#### Description of the task
A single figure is required: the number of lines below in which the word "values" occurs.

#### Given material

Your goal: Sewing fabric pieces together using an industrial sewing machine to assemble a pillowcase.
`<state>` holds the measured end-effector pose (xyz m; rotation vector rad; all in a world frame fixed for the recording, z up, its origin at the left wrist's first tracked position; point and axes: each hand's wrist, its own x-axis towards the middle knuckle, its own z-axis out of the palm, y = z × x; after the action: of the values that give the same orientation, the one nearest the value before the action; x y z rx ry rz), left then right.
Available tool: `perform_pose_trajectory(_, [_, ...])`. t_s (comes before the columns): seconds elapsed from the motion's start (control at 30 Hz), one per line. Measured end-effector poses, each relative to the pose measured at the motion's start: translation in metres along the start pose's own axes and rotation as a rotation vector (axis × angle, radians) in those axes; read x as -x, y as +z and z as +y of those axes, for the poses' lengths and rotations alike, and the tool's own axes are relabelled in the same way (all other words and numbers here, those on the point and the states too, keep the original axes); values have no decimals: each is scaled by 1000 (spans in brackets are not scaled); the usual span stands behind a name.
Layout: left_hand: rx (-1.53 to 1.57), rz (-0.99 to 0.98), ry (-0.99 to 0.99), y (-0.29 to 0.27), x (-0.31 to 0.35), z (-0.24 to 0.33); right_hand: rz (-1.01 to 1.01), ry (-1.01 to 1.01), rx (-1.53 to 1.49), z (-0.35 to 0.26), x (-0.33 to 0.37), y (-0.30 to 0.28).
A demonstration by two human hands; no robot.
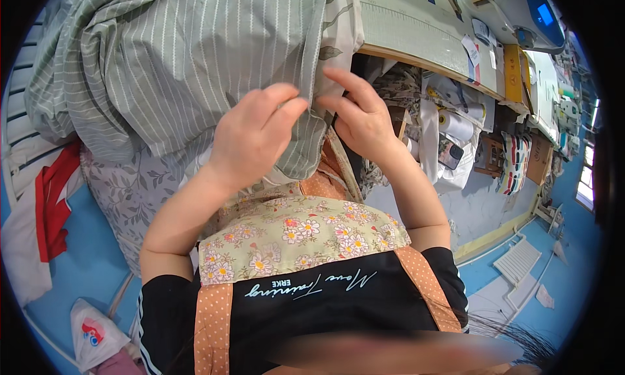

#### Answer to this problem
2